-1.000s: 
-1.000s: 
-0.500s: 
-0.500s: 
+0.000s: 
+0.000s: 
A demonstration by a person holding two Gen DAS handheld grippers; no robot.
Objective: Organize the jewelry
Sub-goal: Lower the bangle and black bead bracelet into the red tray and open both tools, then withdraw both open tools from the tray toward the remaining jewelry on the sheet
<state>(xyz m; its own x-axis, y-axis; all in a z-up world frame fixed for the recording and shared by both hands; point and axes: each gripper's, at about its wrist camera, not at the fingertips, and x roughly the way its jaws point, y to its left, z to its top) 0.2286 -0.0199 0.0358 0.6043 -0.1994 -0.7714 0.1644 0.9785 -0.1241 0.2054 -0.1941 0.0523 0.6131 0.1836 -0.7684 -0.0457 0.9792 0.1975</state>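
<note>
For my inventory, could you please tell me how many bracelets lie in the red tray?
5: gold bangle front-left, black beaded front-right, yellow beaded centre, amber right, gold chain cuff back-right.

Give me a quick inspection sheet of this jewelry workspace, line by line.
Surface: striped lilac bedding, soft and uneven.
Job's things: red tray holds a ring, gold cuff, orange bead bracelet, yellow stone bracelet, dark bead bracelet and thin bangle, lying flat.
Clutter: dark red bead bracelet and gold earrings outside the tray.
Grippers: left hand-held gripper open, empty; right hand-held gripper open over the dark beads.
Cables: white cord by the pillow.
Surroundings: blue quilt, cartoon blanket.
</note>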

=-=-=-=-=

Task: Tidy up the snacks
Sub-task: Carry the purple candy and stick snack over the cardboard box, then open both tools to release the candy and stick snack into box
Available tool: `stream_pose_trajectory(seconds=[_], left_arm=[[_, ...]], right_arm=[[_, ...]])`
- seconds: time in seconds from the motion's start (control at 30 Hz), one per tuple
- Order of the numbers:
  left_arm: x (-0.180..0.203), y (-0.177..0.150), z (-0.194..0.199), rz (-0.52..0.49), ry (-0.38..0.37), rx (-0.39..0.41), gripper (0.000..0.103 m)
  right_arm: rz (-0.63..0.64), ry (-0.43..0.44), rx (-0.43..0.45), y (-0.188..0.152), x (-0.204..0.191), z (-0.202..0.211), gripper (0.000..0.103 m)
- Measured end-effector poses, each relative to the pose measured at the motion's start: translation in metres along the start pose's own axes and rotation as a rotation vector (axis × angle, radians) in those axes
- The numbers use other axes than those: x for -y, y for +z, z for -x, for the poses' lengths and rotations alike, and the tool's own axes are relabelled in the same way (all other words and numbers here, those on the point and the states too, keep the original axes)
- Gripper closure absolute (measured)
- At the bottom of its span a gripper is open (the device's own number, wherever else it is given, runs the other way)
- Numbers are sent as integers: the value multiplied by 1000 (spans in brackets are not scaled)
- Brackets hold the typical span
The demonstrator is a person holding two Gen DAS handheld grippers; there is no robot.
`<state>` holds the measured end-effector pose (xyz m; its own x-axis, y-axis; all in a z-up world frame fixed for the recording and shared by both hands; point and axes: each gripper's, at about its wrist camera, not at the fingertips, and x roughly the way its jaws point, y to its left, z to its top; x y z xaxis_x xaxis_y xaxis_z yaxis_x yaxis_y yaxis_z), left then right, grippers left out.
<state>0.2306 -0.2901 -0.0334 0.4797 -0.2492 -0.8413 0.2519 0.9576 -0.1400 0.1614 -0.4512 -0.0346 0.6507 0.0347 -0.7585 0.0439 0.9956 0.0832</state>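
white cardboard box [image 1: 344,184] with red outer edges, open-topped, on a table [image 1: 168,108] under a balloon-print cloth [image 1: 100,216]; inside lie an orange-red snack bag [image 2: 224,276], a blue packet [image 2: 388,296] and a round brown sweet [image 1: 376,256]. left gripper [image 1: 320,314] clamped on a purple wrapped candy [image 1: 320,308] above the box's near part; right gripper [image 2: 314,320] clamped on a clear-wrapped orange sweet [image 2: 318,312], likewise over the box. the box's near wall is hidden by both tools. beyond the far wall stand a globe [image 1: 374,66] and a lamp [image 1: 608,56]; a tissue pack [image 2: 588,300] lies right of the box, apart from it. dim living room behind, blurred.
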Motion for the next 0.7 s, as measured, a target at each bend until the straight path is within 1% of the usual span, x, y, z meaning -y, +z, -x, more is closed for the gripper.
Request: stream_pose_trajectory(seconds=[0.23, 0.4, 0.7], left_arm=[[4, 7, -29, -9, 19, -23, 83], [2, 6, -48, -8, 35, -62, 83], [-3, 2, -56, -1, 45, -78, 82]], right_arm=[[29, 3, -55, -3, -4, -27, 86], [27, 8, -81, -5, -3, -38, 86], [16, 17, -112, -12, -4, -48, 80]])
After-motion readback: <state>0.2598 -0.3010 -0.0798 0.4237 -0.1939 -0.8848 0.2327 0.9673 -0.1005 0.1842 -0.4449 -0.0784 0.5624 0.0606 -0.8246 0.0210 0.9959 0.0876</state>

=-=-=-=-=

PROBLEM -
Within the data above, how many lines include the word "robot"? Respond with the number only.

YOUR RESPONSE -
2